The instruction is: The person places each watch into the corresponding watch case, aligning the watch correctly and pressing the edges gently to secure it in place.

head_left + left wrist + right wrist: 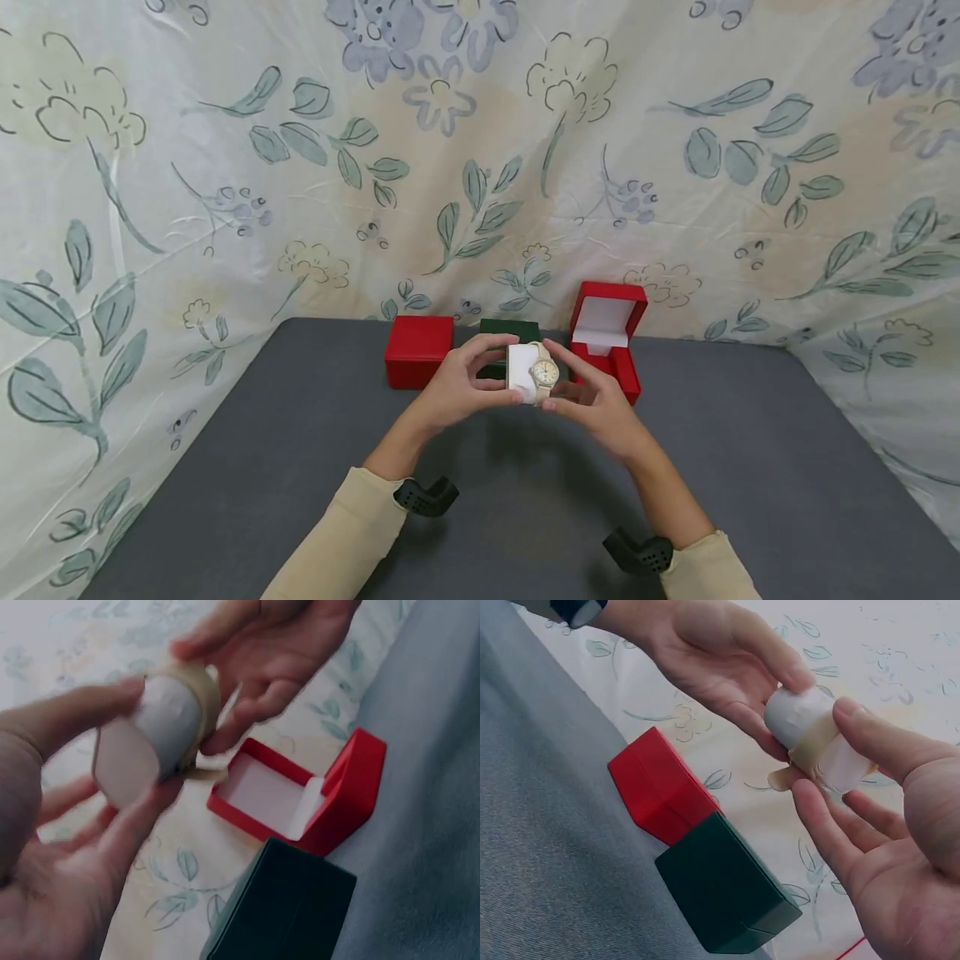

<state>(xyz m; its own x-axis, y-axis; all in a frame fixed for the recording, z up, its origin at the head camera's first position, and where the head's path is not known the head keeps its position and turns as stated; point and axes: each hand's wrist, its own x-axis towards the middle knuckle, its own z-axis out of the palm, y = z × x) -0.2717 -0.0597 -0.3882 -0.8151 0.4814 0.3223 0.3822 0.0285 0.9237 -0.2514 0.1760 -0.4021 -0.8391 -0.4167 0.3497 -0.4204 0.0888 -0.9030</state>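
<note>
Above the table, a wristwatch [545, 372] with a cream strap and round pale dial sits around a white watch pillow [522, 372]. My left hand [467, 379] pinches the pillow's left end between thumb and fingers. From the other side, my right hand [600, 402] grips the watch, fingertips at the top and bottom of its strap. The left wrist view shows the pillow [169, 709] from its flat end, the strap [202, 694] wrapped around the far part. In the right wrist view, a loose strap end [781, 778] sticks out below the pillow; the dial is hidden there.
A closed red box [418, 352] stands at the table's back left. Beside it is a dark green box [510, 331], partly behind my hands. An open red box [609, 312] with a white-lined lid stands to the right. Floral fabric [480, 167] hangs behind the grey table [300, 467].
</note>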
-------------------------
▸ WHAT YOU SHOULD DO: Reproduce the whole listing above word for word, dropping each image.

▸ RESPONSE:
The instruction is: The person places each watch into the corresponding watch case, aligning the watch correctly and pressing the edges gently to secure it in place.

head_left + left wrist + right wrist: 

<state>(xyz m; its own x-axis, y-axis; all in a frame fixed for the recording, z up, its origin at the head camera's first position, and where the head's path is not known the head keeps its position and turns as stated; point and axes: each hand's wrist, its own x-axis towards the middle knuckle, its own z-axis out of the palm, y = z × x) -0.2717 -0.0597 -0.3882 -0.8151 0.4814 0.3223 0.3822 0.0285 0.9237 -0.2514 0.1760 -0.4021 -0.8391 -0.4167 0.3497 -0.4204 0.0888 -0.9030</state>
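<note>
Above the table, a wristwatch [545, 372] with a cream strap and round pale dial sits around a white watch pillow [522, 372]. My left hand [467, 379] pinches the pillow's left end between thumb and fingers. From the other side, my right hand [600, 402] grips the watch, fingertips at the top and bottom of its strap. The left wrist view shows the pillow [169, 709] from its flat end, the strap [202, 694] wrapped around the far part. In the right wrist view, a loose strap end [781, 778] sticks out below the pillow; the dial is hidden there.
A closed red box [418, 352] stands at the table's back left. Beside it is a dark green box [510, 331], partly behind my hands. An open red box [609, 312] with a white-lined lid stands to the right. Floral fabric [480, 167] hangs behind the grey table [300, 467].
</note>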

The exercise requires nothing more.